EXERCISE DESCRIPTION ▸ Tell how many lines below include the word "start". Only the number should appear.

##########

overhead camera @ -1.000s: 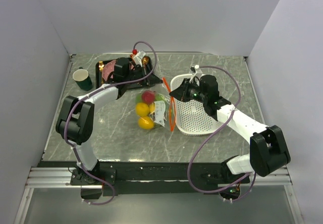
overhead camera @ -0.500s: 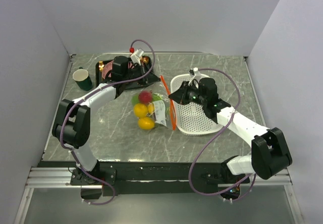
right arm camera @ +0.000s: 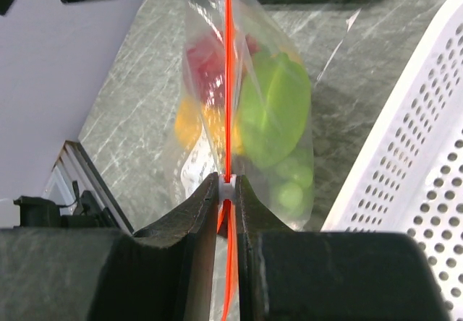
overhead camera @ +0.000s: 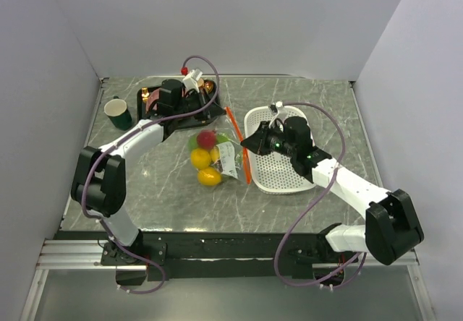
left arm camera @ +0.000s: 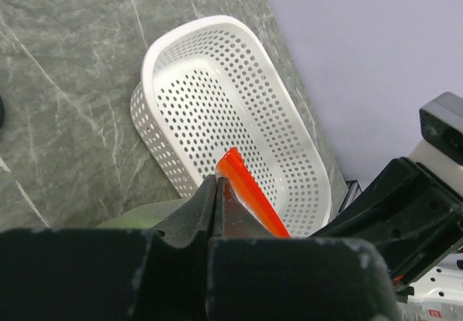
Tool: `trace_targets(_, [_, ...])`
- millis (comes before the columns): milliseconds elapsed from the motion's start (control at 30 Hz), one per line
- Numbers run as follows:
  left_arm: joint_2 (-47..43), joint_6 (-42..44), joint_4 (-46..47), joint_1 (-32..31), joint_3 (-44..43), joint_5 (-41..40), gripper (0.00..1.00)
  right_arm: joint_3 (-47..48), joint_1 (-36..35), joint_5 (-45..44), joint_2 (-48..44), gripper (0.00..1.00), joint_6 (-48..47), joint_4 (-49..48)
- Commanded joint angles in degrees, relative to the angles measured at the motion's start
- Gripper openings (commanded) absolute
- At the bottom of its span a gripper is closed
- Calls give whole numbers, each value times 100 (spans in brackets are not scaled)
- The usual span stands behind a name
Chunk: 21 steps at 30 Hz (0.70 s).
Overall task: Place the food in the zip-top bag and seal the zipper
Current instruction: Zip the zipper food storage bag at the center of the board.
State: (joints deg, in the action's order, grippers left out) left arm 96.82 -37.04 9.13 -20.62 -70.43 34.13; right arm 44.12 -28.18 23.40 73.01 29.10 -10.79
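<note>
The zip-top bag [overhead camera: 217,158] lies mid-table with the food [overhead camera: 202,157] inside: yellow, red and green pieces. In the right wrist view the bag [right arm camera: 289,53] shows the food [right arm camera: 271,108] through its clear wall. The zipper [overhead camera: 239,140] runs orange-red along the bag's right side. My left gripper [overhead camera: 223,111] is shut on the zipper's far end [left arm camera: 246,191], jaws [left arm camera: 217,180] pinched together. My right gripper [overhead camera: 244,146] is shut on the white slider [right arm camera: 228,189] on the zipper [right arm camera: 227,82], about midway along the strip.
A white perforated basket [overhead camera: 282,169] lies right of the bag, under my right arm, and shows in the left wrist view [left arm camera: 217,111]. A black tray with a pink plate and gold cutlery [overhead camera: 155,100] stands at the back left. A green cup [overhead camera: 118,111] stands far left.
My right gripper has slid along the zipper toward the near end. My left gripper has pulled the far end slightly back and left, stretching the strip.
</note>
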Motion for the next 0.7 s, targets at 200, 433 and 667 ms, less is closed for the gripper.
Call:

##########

RESPONSE TO THE EXERCISE ▸ 2